| TASK DIRECTIONS |
Beginning with the line that contains "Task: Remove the", transcribe every line down to the end of the entries, exactly, and no other lines.

_ _ _ _

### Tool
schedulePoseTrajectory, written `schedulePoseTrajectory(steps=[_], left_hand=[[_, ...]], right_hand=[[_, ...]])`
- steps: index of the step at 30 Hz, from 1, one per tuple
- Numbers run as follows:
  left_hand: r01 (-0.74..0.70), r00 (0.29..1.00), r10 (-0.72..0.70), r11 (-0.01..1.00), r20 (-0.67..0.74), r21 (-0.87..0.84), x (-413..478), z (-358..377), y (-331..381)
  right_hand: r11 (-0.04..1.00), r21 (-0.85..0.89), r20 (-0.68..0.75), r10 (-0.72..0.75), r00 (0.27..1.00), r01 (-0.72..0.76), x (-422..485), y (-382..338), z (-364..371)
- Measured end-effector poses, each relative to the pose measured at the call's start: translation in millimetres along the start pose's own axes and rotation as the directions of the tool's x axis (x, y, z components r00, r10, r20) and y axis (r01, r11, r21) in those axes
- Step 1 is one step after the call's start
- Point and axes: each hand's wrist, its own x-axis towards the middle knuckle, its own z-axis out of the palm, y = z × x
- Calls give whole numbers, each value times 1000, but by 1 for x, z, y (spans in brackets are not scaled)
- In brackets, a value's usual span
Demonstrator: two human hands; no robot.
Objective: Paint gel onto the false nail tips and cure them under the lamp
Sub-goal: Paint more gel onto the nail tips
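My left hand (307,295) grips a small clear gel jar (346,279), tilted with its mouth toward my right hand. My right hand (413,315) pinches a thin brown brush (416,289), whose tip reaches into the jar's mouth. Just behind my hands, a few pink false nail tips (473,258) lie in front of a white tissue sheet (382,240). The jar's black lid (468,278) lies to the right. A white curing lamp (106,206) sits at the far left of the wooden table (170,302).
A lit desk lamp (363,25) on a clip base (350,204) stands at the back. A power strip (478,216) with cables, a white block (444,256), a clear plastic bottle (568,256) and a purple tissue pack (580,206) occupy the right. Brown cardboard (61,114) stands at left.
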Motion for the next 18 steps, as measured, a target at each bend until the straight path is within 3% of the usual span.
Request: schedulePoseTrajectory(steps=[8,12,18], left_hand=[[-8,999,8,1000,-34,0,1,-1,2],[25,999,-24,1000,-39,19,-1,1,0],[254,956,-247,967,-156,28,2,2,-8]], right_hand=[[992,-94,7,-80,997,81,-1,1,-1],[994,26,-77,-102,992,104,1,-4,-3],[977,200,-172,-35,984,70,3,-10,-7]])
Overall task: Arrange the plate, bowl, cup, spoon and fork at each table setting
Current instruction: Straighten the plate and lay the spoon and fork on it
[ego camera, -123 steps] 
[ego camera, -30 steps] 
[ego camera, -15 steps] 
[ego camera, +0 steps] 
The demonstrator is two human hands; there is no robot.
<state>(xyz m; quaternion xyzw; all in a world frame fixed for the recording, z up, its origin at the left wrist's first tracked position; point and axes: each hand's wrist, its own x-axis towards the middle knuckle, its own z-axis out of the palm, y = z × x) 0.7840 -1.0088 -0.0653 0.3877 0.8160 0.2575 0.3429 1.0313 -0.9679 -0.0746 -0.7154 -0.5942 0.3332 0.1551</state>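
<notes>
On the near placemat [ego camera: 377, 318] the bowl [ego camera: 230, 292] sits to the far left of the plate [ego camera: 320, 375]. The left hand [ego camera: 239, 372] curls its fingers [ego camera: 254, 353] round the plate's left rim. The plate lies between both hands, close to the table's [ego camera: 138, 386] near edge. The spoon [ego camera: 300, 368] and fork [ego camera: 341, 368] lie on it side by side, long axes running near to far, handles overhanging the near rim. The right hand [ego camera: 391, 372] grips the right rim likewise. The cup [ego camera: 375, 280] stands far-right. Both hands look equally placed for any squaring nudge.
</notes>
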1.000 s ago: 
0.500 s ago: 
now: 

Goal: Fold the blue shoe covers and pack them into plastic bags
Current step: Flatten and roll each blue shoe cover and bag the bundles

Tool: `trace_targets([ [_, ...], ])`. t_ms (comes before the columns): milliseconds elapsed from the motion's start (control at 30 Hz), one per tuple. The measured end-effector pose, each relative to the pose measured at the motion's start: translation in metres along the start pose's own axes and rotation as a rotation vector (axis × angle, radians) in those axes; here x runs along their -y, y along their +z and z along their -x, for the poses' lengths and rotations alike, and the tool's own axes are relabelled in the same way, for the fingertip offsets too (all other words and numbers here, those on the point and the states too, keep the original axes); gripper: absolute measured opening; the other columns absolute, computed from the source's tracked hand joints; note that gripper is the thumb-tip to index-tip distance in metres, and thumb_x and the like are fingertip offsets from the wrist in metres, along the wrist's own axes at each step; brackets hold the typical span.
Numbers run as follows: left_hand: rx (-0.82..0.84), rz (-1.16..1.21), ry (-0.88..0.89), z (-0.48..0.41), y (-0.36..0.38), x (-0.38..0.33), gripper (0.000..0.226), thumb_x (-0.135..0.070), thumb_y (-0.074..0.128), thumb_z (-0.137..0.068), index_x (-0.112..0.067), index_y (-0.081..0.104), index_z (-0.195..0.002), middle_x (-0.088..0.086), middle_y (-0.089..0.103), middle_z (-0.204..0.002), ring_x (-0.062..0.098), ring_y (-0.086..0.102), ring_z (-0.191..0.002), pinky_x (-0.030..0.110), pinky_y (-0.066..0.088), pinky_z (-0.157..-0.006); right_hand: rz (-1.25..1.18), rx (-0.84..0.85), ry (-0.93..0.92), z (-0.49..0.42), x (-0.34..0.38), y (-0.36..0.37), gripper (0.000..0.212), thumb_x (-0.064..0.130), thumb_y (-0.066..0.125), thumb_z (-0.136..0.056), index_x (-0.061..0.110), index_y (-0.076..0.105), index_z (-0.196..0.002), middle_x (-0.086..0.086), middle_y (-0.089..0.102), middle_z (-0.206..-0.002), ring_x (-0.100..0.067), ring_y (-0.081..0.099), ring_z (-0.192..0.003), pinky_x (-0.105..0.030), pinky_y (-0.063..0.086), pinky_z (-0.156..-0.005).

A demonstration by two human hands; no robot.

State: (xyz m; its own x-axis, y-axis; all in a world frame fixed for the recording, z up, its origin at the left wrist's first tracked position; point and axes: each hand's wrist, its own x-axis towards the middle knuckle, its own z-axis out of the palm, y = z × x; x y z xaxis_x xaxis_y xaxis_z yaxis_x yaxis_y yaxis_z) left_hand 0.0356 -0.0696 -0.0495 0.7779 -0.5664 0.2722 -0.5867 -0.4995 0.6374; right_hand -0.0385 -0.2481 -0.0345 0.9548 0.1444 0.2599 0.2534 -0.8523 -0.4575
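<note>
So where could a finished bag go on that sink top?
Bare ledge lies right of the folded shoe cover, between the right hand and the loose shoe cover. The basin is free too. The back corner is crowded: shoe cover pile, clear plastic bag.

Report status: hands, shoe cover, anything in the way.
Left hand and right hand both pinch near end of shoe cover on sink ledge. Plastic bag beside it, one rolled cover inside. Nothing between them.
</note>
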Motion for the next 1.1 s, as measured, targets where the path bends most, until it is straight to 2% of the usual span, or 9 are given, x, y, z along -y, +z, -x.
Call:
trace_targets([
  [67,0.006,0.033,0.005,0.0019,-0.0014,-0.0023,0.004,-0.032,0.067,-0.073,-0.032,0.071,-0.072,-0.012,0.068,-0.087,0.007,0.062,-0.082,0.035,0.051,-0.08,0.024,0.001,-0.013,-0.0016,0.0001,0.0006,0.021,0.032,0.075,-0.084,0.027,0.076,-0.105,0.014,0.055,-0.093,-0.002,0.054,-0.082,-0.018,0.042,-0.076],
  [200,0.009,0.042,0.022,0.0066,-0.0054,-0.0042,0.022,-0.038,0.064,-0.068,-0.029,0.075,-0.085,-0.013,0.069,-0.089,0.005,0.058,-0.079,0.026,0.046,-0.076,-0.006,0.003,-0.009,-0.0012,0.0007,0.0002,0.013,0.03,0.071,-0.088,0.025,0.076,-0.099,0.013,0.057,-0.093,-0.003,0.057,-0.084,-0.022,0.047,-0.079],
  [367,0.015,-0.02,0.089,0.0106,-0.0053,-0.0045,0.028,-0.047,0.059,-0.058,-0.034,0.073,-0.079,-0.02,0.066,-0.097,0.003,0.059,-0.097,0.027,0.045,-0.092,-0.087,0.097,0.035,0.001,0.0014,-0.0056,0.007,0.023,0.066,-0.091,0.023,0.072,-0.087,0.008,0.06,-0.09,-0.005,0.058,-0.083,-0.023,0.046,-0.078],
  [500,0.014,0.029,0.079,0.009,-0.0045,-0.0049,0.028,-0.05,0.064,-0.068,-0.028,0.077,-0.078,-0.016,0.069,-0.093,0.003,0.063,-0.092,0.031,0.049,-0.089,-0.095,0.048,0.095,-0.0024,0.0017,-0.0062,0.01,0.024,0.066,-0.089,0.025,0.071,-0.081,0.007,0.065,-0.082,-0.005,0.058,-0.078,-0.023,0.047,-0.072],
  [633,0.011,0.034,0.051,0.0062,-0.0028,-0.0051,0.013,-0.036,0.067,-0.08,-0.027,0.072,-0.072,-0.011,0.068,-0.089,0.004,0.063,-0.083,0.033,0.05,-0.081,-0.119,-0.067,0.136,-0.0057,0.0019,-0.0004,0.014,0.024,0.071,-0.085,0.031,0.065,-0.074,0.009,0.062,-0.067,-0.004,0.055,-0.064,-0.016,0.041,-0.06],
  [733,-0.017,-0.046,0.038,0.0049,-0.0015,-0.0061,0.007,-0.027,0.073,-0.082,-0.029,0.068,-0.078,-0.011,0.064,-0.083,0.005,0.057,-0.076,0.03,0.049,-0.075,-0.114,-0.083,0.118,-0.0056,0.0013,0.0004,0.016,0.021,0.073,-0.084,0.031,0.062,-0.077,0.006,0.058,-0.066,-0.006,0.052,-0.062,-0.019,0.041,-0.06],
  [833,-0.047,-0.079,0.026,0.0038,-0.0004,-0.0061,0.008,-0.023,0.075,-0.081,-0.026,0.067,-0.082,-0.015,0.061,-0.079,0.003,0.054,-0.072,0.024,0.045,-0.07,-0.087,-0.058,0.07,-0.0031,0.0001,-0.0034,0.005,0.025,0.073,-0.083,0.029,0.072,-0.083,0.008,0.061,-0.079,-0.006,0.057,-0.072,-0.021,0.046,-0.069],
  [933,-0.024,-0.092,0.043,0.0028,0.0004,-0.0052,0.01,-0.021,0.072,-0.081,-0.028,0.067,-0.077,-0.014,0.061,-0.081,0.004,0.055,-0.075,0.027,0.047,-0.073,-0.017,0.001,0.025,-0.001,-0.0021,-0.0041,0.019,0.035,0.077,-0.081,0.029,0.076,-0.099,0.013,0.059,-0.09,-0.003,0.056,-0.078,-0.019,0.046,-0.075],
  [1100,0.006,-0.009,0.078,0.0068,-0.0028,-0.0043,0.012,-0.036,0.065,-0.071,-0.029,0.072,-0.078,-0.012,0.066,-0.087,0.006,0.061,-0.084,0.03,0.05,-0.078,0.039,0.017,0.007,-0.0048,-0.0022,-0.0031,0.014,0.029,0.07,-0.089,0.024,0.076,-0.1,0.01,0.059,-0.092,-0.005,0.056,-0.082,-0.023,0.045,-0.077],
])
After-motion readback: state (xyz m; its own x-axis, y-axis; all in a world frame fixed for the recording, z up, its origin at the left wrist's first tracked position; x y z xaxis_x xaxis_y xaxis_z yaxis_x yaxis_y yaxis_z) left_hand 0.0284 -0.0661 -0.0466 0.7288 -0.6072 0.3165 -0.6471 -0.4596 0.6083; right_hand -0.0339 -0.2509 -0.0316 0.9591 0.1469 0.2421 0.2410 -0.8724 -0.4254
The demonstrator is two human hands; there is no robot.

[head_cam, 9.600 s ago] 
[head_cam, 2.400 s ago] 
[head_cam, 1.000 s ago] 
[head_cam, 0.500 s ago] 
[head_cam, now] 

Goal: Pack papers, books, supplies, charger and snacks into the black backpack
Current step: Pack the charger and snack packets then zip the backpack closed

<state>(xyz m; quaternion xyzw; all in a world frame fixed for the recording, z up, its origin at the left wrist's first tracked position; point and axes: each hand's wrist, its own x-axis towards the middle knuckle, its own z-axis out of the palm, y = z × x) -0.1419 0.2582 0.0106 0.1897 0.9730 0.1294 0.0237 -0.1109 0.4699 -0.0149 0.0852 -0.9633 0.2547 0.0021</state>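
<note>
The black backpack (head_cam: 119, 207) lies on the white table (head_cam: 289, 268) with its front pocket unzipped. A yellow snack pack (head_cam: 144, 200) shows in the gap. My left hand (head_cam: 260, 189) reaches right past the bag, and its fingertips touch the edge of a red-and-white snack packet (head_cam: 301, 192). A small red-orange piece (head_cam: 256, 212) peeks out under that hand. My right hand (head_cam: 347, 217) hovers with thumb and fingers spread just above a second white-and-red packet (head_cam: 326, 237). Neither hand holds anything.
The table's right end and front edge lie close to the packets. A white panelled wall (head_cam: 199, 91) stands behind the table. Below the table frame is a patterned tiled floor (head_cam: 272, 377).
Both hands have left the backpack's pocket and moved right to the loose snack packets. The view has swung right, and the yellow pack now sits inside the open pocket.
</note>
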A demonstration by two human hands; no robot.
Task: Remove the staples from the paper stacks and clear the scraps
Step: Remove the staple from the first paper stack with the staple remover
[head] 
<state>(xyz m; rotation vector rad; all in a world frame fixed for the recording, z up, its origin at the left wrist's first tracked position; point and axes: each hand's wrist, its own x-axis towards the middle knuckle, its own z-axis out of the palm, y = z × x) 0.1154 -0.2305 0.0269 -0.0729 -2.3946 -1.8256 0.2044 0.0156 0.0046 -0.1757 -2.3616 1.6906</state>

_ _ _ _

| RESPONSE TO THE TASK |
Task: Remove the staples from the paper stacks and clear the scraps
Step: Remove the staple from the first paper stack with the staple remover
[head] 
<state>(xyz m; rotation vector rad; all in a world frame fixed for the recording, z up, its origin at the left wrist's first tracked position; point and axes: each hand's wrist, its own x-axis towards the middle knuckle, its own z-axis out of the palm, y = z × x) 0.1154 -0.2305 0.0269 -0.0729 -2.3946 -1.8256 0.2044 0.0156 0.0046 -0.1757 -2.3616 1.6906</state>

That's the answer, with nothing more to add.